Chapter 6: Supply, Demand, and Government Policies

  • A price ceiling is a legal maximum on the price at which a good can be sold.
  • A price floor is a legal minimum on the price at which a good can be sold.
  • Tax incidence refers to how the burden of a tax is shared among market participants.

Price Ceilings

  • A price ceiling is a maximum price at which a product can be legally sold.
  • If a price ceiling is set above the equilibrium price, it is considered non-binding and has no impact on the market's outcome.
  • A price ceiling set below the equilibrium price makes any price above it illegal.
  • A binding price ceiling leads to a shortage, causing the price to be lower than the equilibrium price, specifically at $500.
  • At a price of $500, the quantity demanded is 400, while the quantity supplied is 250, indicating a shortage.

Price Floors

  • A price floor is a minimum price at which a good or service can be sold.
  • A price floor below the equilibrium price is non-binding and does not affect the market.
  • An equilibrium wage of $7 is below a price floor of $7, making it illegal.
  • A binding price floor cause a surplus
  • If the wage set at $9.25, the quantity of labor demanded is 400, while the quantity supplied is 550, resulting in unemployment.

Tax Incidence

  • Levying a tax impacts both price (P) and quantity (Q), with tax incidence remaining consistent irrespective of whether the tax is imposed on buyers or sellers.
  • Taxes create a gap between the price buyers pay and what sellers receive.
  • When supply is inelastic and demand is elastic, sellers bear a larger portion of the tax burden.
  • A tax burden falls more heavily on the side of the market that is less elastic.

Efficiency of Markets

  • Willingness to pay (WTP) represents the maximum amount a buyer will spend on a good or service and reflects the value the buyer places on it.
  • Consumer surplus (CS) is calculated as WTP minus the actual price (P).
  • Lower prices result in increased consumer surplus.
  • If the price is $320, Fatima's CS is $80 and Alexis' CS is $30, making the total CS $110.
  • Consumer surplus is the area below the demand curve and above the price level.
  • The area of the consumer surplus triangle = 1/2 x base x height
  • With a price of $30 and quantity demanded being 15, and area above the triangle being $30, the consumer surplus is $225.
  • Higher prices reduce consumer surplus.
  • When prices increase there will be fewer buyers and a lower CS.

Producer Surplus

  • Cost indicates the value a seller must give up to produce a good, therefore including also opportunity cost.
  • Willingness to sell (WTS) is equal to the cost, representing the lowest price a seller will accept.
  • A seller produces and sells only if the price is greater than the cost.
  • Producer surplus is the area above the supply curve and below the price.
  • PS = 1/2 x base x height in a graphical representation
  • If the height is 40 and h = 30, the producer surplus = $312.50
  • Lower prices reduce producer surplus.
  • There will be fewer buyers when prices decrease, and PS will fall.

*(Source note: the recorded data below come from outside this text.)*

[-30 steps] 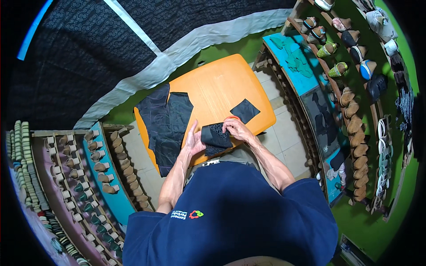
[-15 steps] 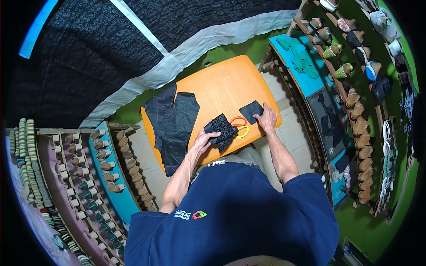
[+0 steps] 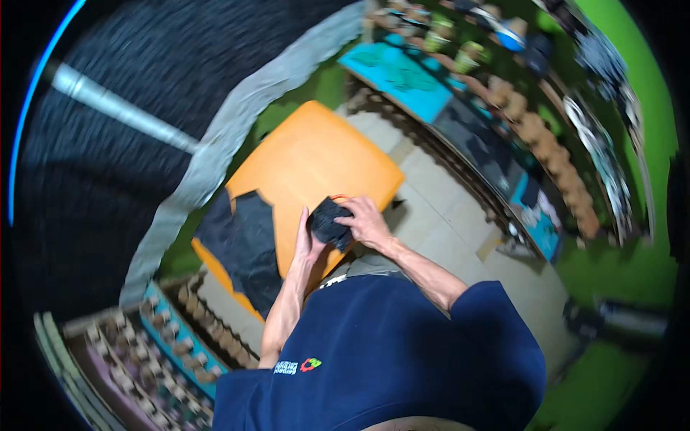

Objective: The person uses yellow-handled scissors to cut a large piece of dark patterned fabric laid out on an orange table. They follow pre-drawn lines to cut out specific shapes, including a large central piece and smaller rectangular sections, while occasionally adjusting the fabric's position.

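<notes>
A small stack of black fabric pieces (image 3: 329,222) is held between both hands above the near edge of the orange table. My left hand (image 3: 310,243) grips its left side, fingers stretched up along the edge. From the right, my right hand (image 3: 368,223) has its fingers over the top and side of the stack. Just behind the stack a bit of a red scissors handle (image 3: 338,197) shows; the rest is hidden. Larger black cloth pieces (image 3: 253,241) lie on the table's left side, overlapping its edge. The view is blurred by motion.
The orange table (image 3: 316,140) stands before me. Shelves with shoe lasts (image 3: 183,345) line the left; a blue bench (image 3: 402,72) and racks of shoes (image 3: 550,161) run along the right. Dark patterned cloth (image 3: 144,172) with a white border hangs at the back left.
My right hand has moved left from the table onto the fabric stack. The dark square it touched no longer shows on the table. The whole view has turned.
</notes>
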### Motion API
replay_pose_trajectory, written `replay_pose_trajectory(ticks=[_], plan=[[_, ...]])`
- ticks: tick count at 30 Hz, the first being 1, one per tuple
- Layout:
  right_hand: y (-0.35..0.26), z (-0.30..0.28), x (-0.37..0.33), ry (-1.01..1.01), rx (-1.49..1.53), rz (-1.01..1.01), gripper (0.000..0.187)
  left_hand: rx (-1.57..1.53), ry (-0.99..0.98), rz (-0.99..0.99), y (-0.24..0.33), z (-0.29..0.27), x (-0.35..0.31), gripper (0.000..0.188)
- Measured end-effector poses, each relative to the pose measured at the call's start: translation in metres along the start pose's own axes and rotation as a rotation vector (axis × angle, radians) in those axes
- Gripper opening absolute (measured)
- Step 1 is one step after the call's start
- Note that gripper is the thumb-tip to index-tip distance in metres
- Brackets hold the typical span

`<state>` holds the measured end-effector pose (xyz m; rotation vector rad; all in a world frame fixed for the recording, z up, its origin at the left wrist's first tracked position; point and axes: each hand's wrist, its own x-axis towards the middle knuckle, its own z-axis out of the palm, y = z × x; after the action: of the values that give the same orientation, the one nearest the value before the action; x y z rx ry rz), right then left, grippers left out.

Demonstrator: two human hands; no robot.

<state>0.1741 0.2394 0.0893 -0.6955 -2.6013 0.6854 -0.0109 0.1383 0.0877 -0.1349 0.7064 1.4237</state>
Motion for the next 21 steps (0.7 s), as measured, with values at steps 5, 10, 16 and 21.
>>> replay_pose_trajectory(ticks=[5,10,16,21], plan=[[-0.016,-0.007,-0.032,0.269,0.336,0.423,0.063,0.341,0.344,-0.027,-0.029,-0.001,0.014,0.042],[-0.021,-0.044,-0.058,0.311,1.300,1.159,0.070,0.281,0.211,-0.099,-0.067,0.025,0.024,0.035],[0.019,-0.025,-0.107,0.501,1.110,0.987,0.050,0.428,0.110,-0.284,-0.082,0.044,0.034,0.032],[0.055,-0.051,-0.133,0.529,1.138,0.911,0.086,0.615,-0.009,-0.308,-0.093,0.070,0.052,0.025]])
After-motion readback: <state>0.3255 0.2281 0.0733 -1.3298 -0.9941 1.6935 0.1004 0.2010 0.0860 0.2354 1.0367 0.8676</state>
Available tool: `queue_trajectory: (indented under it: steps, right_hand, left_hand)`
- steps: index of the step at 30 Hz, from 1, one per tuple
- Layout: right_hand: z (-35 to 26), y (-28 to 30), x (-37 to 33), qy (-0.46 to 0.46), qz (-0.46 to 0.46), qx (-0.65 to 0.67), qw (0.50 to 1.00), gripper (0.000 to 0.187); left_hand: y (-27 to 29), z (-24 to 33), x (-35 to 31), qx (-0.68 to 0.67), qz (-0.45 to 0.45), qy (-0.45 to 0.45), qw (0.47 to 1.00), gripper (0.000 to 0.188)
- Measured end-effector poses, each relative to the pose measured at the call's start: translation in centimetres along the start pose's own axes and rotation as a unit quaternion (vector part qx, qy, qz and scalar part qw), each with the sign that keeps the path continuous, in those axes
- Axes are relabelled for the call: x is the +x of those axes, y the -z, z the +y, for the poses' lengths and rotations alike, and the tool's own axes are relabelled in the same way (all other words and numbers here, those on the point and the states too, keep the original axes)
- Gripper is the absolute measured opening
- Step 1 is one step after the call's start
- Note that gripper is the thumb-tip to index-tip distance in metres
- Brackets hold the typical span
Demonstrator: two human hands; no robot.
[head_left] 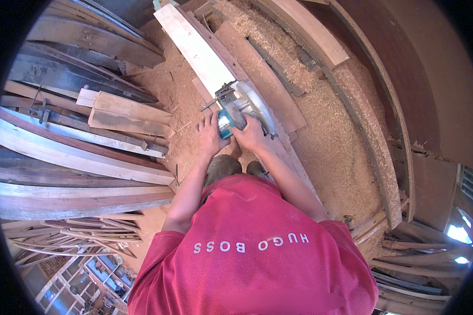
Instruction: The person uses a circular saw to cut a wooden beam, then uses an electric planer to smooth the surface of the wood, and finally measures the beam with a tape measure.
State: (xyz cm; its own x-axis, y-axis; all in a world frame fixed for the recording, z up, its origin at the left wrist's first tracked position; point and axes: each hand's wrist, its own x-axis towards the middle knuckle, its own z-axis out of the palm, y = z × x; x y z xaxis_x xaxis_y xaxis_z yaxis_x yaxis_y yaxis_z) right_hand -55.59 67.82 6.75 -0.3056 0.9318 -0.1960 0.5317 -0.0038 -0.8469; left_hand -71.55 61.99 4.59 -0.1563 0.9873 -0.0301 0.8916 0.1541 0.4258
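A circular saw (226, 123) with a teal motor housing and a silver blade guard (255, 102) sits at the near end of a long pale board (192, 47). My right hand (251, 135) is closed round the saw's rear handle. Against the left side of the motor housing lies my left hand (210, 135), its fingers curved along it and pointing away from me. The blade is hidden from view, and so is the part of the board under the saw.
Long planks (79, 142) are stacked on the left, with a bar clamp (42, 113) across some. Sawdust (347, 152) covers the floor at right, beside a curved board edge (365, 126). Thin offcuts (89, 231) lie at lower left. More timber (420, 268) is at lower right.
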Motion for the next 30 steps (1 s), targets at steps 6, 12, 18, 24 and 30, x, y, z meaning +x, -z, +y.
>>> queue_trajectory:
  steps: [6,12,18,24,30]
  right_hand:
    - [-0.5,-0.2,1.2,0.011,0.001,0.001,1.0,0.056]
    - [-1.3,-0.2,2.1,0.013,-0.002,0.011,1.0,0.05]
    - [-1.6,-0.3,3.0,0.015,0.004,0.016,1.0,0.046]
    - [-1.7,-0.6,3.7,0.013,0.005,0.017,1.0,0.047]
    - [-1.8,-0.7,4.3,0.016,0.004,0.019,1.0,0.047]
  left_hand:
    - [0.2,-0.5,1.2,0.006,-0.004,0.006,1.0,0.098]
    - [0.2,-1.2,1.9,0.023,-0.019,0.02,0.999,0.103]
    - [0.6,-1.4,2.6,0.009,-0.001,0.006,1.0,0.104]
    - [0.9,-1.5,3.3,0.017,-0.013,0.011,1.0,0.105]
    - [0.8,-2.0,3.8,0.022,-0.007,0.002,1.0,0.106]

Evaluating the Market Equilibrium

  • Market equilibrium occurs where P = $30 and Q = 15.
  • Total surplus (TS) is the sum of consumer surplus (CS) and producer surplus (PS).

The Effects of Taxation

  • Analysis for the effects of a tax must happen with a constant market.
  • The analysis of the with trade will also have these values, DWL and tac revenue to consider.
  • Deadweight loss (DWL) of a tax represents the reduction in total surplus due to market distortion.
  • The tax reduces total producer surplus by C + E.
  • Elasticity of supply and demand impact DWL with a tax.
  • The more elastic the supply, the greater the DWL.
  • The more elastic the demand, the greater the DWL.

International Trade

  • PW is the world price.
  • PD is the domestic price without trade.
  • If PD < PW, the domestic country has comparative advantage and exports the good.
  • If PD > PW, the domestic country does not have comparative advantage and imports the good.
  • Exports of goods lead to higher domestic prices
  • Free trade may lead to domestic consumers demand of QD = 1,600 instead of the regular QD = 2,000
  • Exports can be calculated with the equation: Exports = Quantity Supplied - Quantity Demanded.
  • If a country has $900PW, exports might be 2,700 − 1,600 = 1,100 pineapple tons

Welfare Analysis for International Trade

  • Without trade, there is CS = A + B and PS = C
  • Total surplus = A+B+C
  • With trade the CS = A and PS = B+C+D
  • The area represents the welfare effect for a state, either gained or lost.
  • Regardless of the area, whenever a good is either imaprted or exported, the trade creates winners and losers.

Import Tarrifs Example

  • When Brazil imposes a tariff on imports, it reduces free trades of $2500 as the tariff is $300/ton
  • The quantity of cocoa beans is now QD = 200 and the quantity for QS is 150
  • The market might now have P = $2800 and The market can now import imports = 50 due to tariff.
  • Deadweight loss (DWL) results from tariffs.

Externalities

  • An externality is the effect of a person's actions on the well-being of a bystander, for which no compensation is paid.
  • A negative externality is considered one type of market failure
  • A negative externality has an adverse impact on a bystander.
  • A positive externality is beneficial to the bystander.
  • Market equilibrium is not efficient as buyers and sellers do not consider the external effects of their actions.
  • Government action can improve upon market outcomes.
  • Market efficiency is affected as policy makers sometimes fail to allocate resources efficiently.

Analysis of Externalities

  • If the social value falls below the equilibrium.
  • Negative production externalities in the paper market lead the social optimum (Q = 20) to be less than the market equilibrium (Q = 25).
  • Positive externality the market equilibrium (Q = 20) is lower than the social optimum (Q = 25).
  • A correction is to shift the demand curve up by $10 thru subsidizing buyers by that amount (external benefit).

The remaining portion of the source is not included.